三ケ荘
【さんかのしょう】

旧国名:紀伊
(中世)室町期に見える荘園名。三箇荘とも書く。那賀郡のうち。高野山領。鎌倉期以降,神野(こうの)荘内の1村であった猿川村が猿川荘として荘園化すると,隣接する神野荘・真国荘とあわせて「三ケ庄」と呼ばれるようになり,高野山は一括してこれを支配した。文永8年6月17日の神野真国猿川三ケ荘々官等連署起請文(高野山文書/大日古1‐1)など高野山が当荘の荘官に提出させた起請文が残存しているが,高野山は百姓に荘官の非法を訴えさせることによって,荘官の職務権限の逸脱を規制しようとしたと考えられる。荘園名としては,嘉元3年8月の金剛峯寺御影堂奉納新定目録下に「五箱〈三ケ庄〉」と見え,三ケ庄に関する文書が集められていたことがわかる。
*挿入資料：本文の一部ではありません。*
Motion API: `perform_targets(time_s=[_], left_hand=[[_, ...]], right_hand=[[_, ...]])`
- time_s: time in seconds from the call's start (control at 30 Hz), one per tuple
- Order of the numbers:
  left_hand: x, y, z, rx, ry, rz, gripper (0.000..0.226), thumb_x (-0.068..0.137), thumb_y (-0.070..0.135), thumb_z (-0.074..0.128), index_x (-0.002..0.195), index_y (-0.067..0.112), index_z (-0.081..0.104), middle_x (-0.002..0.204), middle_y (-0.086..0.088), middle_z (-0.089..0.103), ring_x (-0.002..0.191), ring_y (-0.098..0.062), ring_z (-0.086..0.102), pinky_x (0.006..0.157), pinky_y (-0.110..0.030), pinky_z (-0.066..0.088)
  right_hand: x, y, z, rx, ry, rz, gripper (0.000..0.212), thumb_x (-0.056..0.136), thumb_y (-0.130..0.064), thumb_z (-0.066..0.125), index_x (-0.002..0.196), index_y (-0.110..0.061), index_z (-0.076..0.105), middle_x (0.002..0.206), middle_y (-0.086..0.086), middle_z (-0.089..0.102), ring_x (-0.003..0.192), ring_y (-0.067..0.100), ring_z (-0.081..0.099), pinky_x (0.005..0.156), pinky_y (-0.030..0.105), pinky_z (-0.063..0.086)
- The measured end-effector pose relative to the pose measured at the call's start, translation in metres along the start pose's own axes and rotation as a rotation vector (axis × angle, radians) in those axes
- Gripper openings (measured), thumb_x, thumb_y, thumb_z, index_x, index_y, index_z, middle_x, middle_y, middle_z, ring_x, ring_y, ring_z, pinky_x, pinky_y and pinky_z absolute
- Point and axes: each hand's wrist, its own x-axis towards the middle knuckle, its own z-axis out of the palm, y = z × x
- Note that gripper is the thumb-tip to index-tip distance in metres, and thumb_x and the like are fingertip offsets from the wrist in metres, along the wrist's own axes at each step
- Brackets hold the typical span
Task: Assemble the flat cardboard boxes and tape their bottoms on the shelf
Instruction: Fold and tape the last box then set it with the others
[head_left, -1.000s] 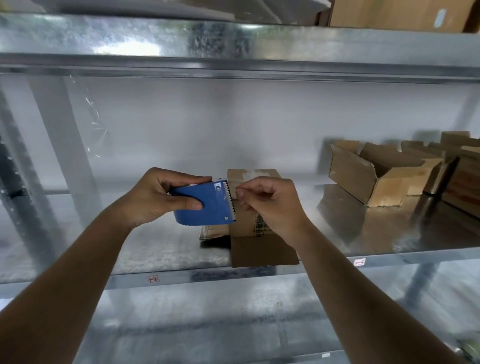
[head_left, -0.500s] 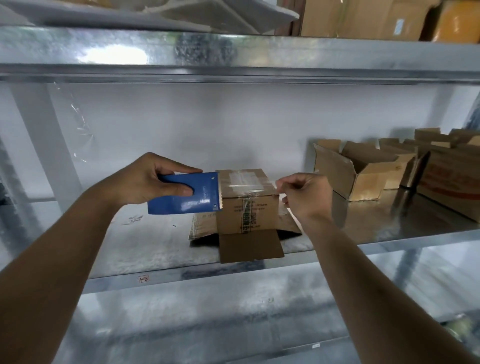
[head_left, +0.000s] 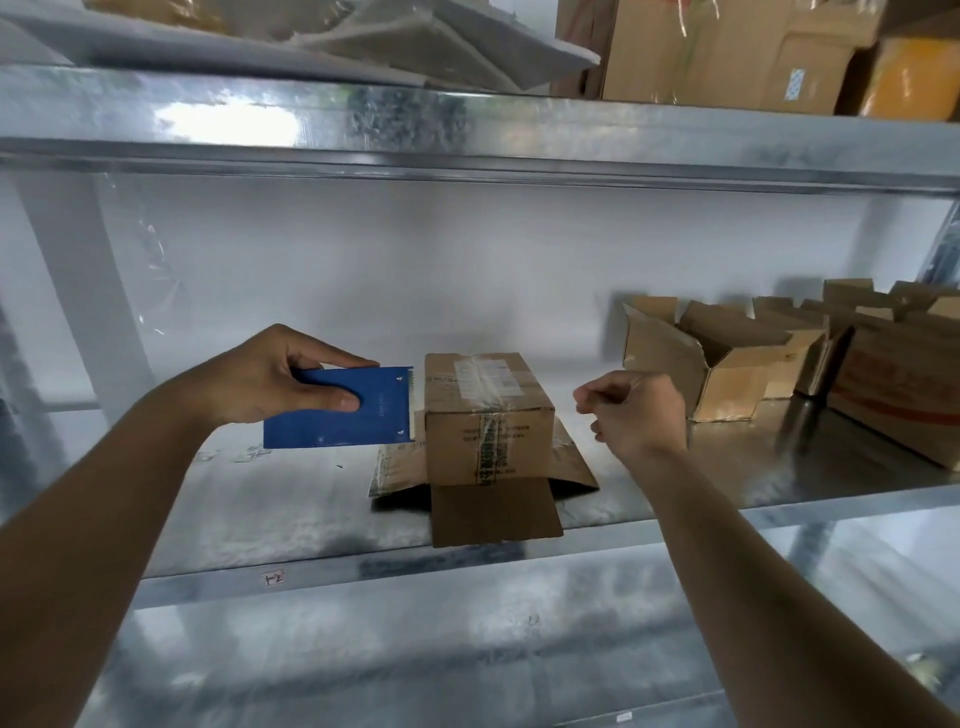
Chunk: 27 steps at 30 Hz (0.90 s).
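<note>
Cardboard box, upturned, sitting mid-shelf, clear tape crossing its top.
Your left hand is gripping the blue tape dispenser; your right hand is hanging clenched beside the box.

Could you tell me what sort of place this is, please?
Probably a storeroom or packing area: galvanised metal shelving, open cardboard boxes along the shelf, more cartons above, and a blue tape dispenser in the left hand.

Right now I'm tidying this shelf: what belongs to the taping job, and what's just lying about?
In the job:
- blue tape dispenser, gripped by the left hand
- upturned cardboard box
- right hand, fingers curled

Lying about:
- open boxes at right
- goods on the upper shelf
</note>
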Motion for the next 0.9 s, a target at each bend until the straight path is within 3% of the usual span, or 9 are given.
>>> perform_targets(time_s=[0.23, 0.3, 0.4, 0.6, 0.7, 0.9], left_hand=[[0.004, -0.015, -0.001, 0.005, 0.002, -0.052, 0.054, 0.076, 0.021, 0.082, 0.130, 0.023, 0.071, 0.116, 0.005, 0.078, 0.109, -0.016, 0.074, 0.099, -0.041, 0.058], [0.006, -0.021, 0.002, -0.006, -0.006, -0.079, 0.056, 0.076, 0.021, 0.083, 0.130, 0.023, 0.071, 0.116, 0.004, 0.078, 0.110, -0.017, 0.073, 0.102, -0.044, 0.057], [0.009, -0.031, 0.007, -0.021, -0.028, -0.109, 0.055, 0.077, 0.020, 0.084, 0.130, 0.025, 0.071, 0.116, 0.003, 0.078, 0.110, -0.018, 0.074, 0.102, -0.046, 0.056], [0.016, -0.046, 0.018, -0.017, -0.047, -0.151, 0.052, 0.076, 0.027, 0.084, 0.127, 0.032, 0.073, 0.113, 0.005, 0.078, 0.106, -0.017, 0.074, 0.096, -0.049, 0.059], [0.022, -0.047, 0.019, -0.009, -0.060, -0.158, 0.052, 0.077, 0.029, 0.083, 0.128, 0.032, 0.073, 0.113, 0.007, 0.078, 0.105, -0.016, 0.074, 0.094, -0.047, 0.060], [0.029, -0.046, 0.023, 0.005, -0.095, -0.151, 0.050, 0.078, 0.029, 0.083, 0.126, 0.033, 0.074, 0.113, 0.008, 0.078, 0.105, -0.015, 0.074, 0.092, -0.045, 0.061]], right_hand=[[0.007, 0.013, 0.015, 0.066, -0.084, 0.066, 0.004, 0.087, -0.023, 0.084, 0.086, -0.023, 0.081, 0.075, -0.011, 0.077, 0.062, 0.016, 0.071, 0.069, 0.036, 0.065], [0.009, 0.019, 0.017, 0.124, -0.142, 0.116, 0.006, 0.086, -0.021, 0.085, 0.090, -0.018, 0.081, 0.078, -0.006, 0.079, 0.064, 0.023, 0.070, 0.068, 0.034, 0.065], [0.010, 0.029, 0.018, 0.198, -0.267, 0.218, 0.015, 0.085, -0.024, 0.085, 0.095, -0.014, 0.080, 0.086, 0.001, 0.080, 0.071, 0.021, 0.069, 0.067, 0.029, 0.063], [0.012, 0.043, 0.024, 0.247, -0.401, 0.293, 0.029, 0.082, -0.040, 0.083, 0.101, -0.019, 0.080, 0.092, 0.006, 0.079, 0.079, 0.024, 0.066, 0.081, 0.040, 0.061], [0.020, 0.042, 0.025, 0.128, -0.391, 0.238, 0.022, 0.084, -0.044, 0.082, 0.095, -0.025, 0.081, 0.085, -0.003, 0.079, 0.077, 0.020, 0.067, 0.071, 0.030, 0.056], [0.040, 0.035, 0.027, -0.023, -0.419, 0.197, 0.018, 0.084, -0.043, 0.084, 0.080, -0.025, 0.084, 0.083, -0.004, 0.080, 0.071, 0.022, 0.063, 0.053, 0.026, 0.040]])
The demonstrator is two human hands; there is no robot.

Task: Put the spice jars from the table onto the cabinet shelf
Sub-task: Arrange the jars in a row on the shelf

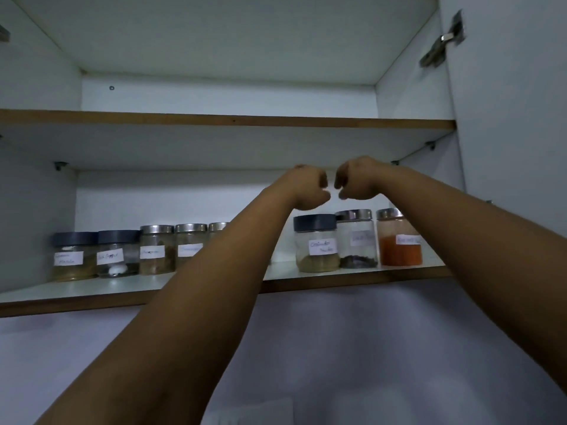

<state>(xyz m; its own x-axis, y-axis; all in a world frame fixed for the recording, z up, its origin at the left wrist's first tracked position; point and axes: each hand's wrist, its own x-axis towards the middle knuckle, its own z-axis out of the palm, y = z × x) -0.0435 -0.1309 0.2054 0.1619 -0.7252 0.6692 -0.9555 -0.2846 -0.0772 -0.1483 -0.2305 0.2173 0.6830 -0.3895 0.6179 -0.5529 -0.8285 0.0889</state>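
Along the lower cabinet shelf [214,286] eight spice jars [317,243] stand upright, lids up, in a row; above them left hand [306,188] and right hand [357,179] hover curled, holding nothing.

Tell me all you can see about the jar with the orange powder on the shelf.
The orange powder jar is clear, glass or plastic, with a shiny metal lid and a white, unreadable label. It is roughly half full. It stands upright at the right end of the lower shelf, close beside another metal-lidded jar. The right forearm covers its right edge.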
なお同目録の中に「三箇郷田畠目録」と見えるが,三ケ荘との関係は未詳(同前1‐3)。下って,応永6年6月8日の西塔供養荘官引馬支配帳(同前1‐1)には「三ケ庄」とあり,神野・真国・猿川荘それぞれに,高野山西塔供養のための裸馬1疋を公文に貢進させている。なお神野真国荘は伝領関係が複雑を極め相論も多かったため,鎌倉末期以降には,当荘における高野山の支配が揺らぎ始めてはいるが,同7年正月18日の高野山金剛峯寺々領注文(勧学院文書/高野山文書1)には当知行分として「三ケ庄〈神野 真国 猿河〉」と見える。また同10年6月日の諸堂畳蓆納分支配注文(高野山文書/大日古1‐6)に「一,御影堂 荒川神野三ケ庄」と見え高野山御影堂の畳蓆を納めている。さらに文安4年8月21日の高野山大湯屋釜鋳目録(同前1‐8)には「糠藁各百荷,自安楽河并三ケ庄納之」とあり,享禄4年6月25日の不断経掃治兵士下状在所日記(同前)にも当荘名が見え,高野山領荘園として存続していたことがわかる。その他年月日不詳の諸荘夫伝馬下知注文(同前)にも「三口 三ケ庄」と見える。なお応永32年5月26日の天野社一切経会段米納日記(同前1‐4)には「合参斛伍斗弐升七合六夕 三ケ庄分」とあり,そのうち神野荘は1斛9斗9升,真国荘は5斗8升3合,猿川荘は5斗2升6合6夕という。荘域は現在の美里町のほぼ西半分にあたると考えられる。